Task objective ->
Up to and including the line that contains "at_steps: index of", write out every line of the entries exactly, beginning with the first. Omit the pictures.

Stored entries:
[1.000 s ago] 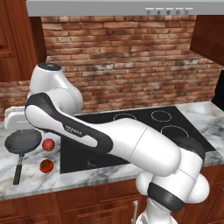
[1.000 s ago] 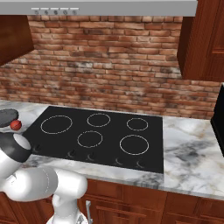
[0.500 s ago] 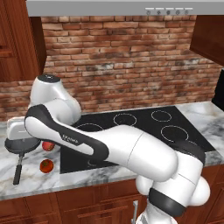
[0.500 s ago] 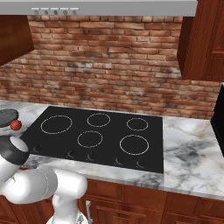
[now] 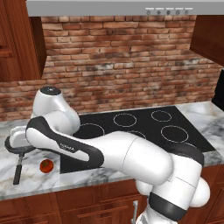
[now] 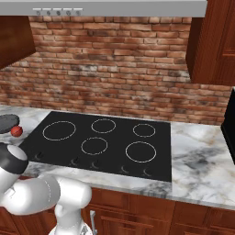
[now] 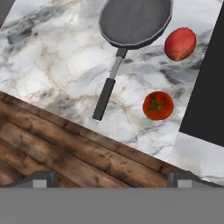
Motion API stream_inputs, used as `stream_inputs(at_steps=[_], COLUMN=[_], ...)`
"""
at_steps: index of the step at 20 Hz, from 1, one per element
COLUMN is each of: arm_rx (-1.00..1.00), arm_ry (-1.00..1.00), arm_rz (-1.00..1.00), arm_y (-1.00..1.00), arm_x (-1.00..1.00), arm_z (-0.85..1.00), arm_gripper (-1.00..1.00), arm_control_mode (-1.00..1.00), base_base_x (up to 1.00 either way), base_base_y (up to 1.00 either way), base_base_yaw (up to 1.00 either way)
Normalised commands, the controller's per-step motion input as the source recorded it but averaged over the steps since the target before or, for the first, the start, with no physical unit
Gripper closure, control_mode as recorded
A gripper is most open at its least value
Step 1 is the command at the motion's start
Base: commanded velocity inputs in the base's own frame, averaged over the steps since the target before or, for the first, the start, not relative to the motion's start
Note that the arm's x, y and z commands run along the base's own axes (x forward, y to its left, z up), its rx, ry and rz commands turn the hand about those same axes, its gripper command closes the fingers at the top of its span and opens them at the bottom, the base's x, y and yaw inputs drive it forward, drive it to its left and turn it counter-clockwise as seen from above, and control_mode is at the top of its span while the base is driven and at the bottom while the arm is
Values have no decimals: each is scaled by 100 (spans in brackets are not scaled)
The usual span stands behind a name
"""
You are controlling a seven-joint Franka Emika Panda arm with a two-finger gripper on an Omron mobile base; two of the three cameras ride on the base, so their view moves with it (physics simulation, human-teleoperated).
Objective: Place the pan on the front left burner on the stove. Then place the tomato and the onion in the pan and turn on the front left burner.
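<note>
Two fingertips of the hand (image 7: pixel 112 179) wide apart, empty, above the pan (image 7: pixel 134 21).

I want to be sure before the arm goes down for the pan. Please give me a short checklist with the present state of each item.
1. Fingers open and empty: ok.
2. Pan lies on the marble counter, nothing inside: ok.
3. Pan handle free, nothing touching it: ok.
4. Tomato and onion apart from the pan: ok.
5. Front left burner free of objects: ok.
6. Fingers lined up over the handle: not ok, handle sits off to one side.
</note>
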Motion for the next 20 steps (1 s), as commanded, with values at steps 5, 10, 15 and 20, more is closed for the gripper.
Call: stream_inputs(at_steps=[5, 10, 15, 20], arm_rx=[0, 0, 0, 0], arm_ry=[0, 6, 4, 0], arm_rz=[0, 0, 0, 0], arm_y=[19, 23, 13, 11], arm_x=[12, 13, 12, 17], arm_z=[-17, -4, -1, -9], arm_gripper=[-100, -100, -100, -100], arm_control_mode=[-100, -100, -100, -100], base_base_x=[0, 0, 0, 0], base_base_y=[0, 0, 0, 0], base_base_yaw=[0, 0, 0, 0])
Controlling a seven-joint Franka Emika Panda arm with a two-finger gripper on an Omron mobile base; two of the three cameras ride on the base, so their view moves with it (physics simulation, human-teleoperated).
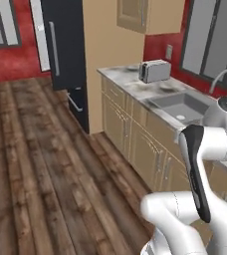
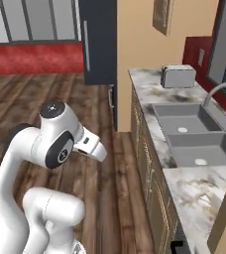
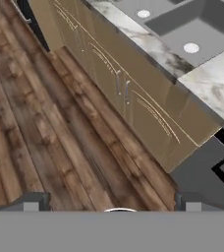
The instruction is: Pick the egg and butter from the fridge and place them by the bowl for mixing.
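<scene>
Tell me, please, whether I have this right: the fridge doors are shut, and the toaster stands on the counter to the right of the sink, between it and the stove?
Not quite. The fridge doors are shut, but the toaster stands on the counter on the other side of the sink, between it and the fridge. The left base view shows this.

The fridge [image 1: 65, 45] stands at the far end of the counter [image 2: 194, 186]. A toaster [image 2: 178, 76] sits on the counter behind the sink [image 2: 192, 131].
</scene>
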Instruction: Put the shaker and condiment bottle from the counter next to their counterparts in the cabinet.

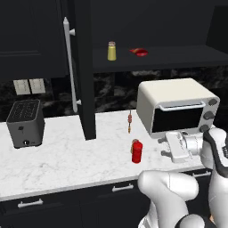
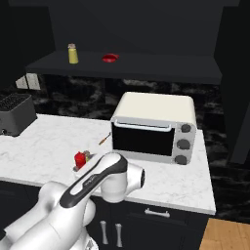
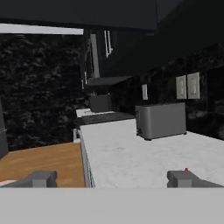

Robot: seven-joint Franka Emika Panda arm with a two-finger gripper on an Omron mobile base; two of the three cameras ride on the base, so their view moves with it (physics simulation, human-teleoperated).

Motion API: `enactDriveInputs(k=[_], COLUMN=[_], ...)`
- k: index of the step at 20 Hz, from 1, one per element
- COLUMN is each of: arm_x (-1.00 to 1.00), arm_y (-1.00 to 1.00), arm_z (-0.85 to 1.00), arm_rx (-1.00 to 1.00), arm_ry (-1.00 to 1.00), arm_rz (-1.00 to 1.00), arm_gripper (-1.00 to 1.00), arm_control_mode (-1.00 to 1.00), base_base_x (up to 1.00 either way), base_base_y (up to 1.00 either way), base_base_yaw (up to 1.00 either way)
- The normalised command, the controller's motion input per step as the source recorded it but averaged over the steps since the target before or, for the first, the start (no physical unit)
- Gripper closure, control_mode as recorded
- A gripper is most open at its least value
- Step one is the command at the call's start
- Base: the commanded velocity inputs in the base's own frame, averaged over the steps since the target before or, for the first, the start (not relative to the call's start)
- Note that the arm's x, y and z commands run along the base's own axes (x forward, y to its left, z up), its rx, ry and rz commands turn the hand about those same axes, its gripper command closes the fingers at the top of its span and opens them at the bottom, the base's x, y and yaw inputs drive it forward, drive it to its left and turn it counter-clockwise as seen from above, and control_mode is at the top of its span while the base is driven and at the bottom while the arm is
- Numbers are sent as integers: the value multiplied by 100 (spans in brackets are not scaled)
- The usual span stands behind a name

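Condiment bottle (image 1: 136,152): red, tapered nozzle, upright on marble counter (image 1: 67,156).

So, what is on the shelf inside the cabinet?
On the cabinet shelf stand a yellow shaker and, right of it, a flat red item. The open door hides the shelf's left end.

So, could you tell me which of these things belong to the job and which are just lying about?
Job:
- red bottle on the counter
- yellow shaker and flat red item on the cabinet shelf
- open gripper

Lying about:
- toaster oven
- toaster
- skewer
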Motion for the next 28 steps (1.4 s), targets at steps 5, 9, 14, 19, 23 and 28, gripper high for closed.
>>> enactDriveInputs(k=[5,9,14,19,23,28], arm_x=[61,41,2,10,0,59], arm_y=[-7,-23,-51,-46,1,19], arm_z=[-16,-10,-24,-35,0,-31], arm_rx=[-6,-5,-5,-3,0,0], arm_ry=[0,0,0,0,0,0], arm_rz=[-23,-13,10,41,0,0], arm_gripper=[-100,-100,-100,-100,-100,-100], arm_control_mode=[-100,-100,-100,-100,-100,-100], base_base_x=[0,0,0,0,0,0], base_base_y=[0,0,0,0,0,0], base_base_yaw=[0,0,0,0,0,0])
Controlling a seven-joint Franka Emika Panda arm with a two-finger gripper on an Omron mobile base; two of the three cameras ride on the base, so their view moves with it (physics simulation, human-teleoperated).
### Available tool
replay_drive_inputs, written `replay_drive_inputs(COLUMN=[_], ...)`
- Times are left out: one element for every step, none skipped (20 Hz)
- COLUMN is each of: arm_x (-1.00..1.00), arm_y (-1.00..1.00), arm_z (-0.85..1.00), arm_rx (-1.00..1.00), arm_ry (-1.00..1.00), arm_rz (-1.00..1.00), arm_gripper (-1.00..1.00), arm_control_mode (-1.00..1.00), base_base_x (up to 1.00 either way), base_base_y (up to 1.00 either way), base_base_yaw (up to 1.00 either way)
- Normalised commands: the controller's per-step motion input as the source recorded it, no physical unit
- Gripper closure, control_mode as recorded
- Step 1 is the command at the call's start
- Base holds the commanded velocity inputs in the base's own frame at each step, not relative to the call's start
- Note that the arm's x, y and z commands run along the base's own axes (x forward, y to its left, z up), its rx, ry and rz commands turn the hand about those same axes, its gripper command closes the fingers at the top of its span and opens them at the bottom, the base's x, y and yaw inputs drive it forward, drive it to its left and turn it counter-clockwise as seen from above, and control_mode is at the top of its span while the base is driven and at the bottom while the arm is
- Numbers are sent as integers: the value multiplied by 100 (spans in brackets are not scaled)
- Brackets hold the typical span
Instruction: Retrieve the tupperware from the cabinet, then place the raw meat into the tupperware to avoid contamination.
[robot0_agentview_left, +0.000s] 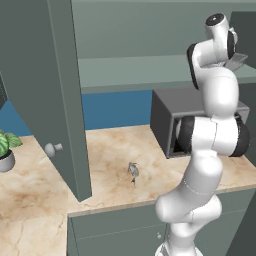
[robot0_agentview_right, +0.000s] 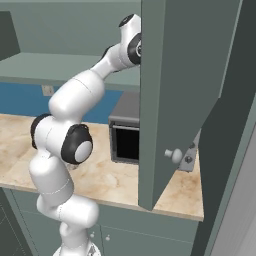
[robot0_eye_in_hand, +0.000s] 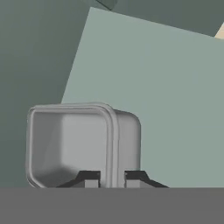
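The tupperware (robot0_eye_in_hand: 72, 144), a pale grey translucent box with rounded corners, rests on the shelf (robot0_eye_in_hand: 166, 109) of the wall cabinet (robot0_agentview_left: 130, 70). My gripper (robot0_eye_in_hand: 113, 178) reaches into the cabinet and straddles the box's near wall. One fingertip is inside the box, the other outside, and they stand close together, shut on the rim. The raw meat (robot0_agentview_left: 133, 171), a small grey-white lump, lies on the marble counter (robot0_agentview_left: 110, 150) below, far from the gripper.
The cabinet's left door (robot0_agentview_left: 50, 75) hangs open over the counter, and the right door (robot0_agentview_right: 175, 100) hangs open beside my arm. A dark grey microwave (robot0_agentview_left: 170, 120) stands on the counter under the shelf. A potted plant (robot0_agentview_left: 5, 147) is at far left.
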Motion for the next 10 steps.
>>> replay_drive_inputs(arm_x=[0, 0, 0, 0, 0, 0, 0, 0, 0, 0], arm_y=[-6, -4, -1, 0, 0, 2, 11, 15, 22, 24], arm_z=[-28, -27, -26, -23, -17, -8, -2, 0, 0, 0], arm_rx=[5, 5, 5, 3, 2, 1, 0, 0, 0, 0], arm_ry=[0, 0, 0, 0, 0, 0, 0, 0, 0, 0], arm_rz=[-6, -6, -6, -5, -4, -3, -3, -4, -4, -4], arm_gripper=[100, 100, 100, 100, 100, 100, 100, 100, 100, 100], arm_control_mode=[-100, -100, -100, -100, -100, -100, -100, -100, -100, -100], base_base_x=[0, 0, 0, 0, 0, 0, 0, 0, 0, 0], base_base_y=[0, 0, 0, 0, 0, 0, 0, 0, 0, 0], base_base_yaw=[0, 0, 0, 0, 0, 0, 0, 0, 0, 0])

Written answer ->
[1.000 s ago] 
[1.000 s ago] 
[0.500 s ago] 
[0.500 s ago] 
[now] 
[now] 
[now] 
Motion API stream_inputs, used as `stream_inputs(at_steps=[_], COLUMN=[_], ...)`
"""
at_steps: index of the step at 20 Hz, from 1, one per element

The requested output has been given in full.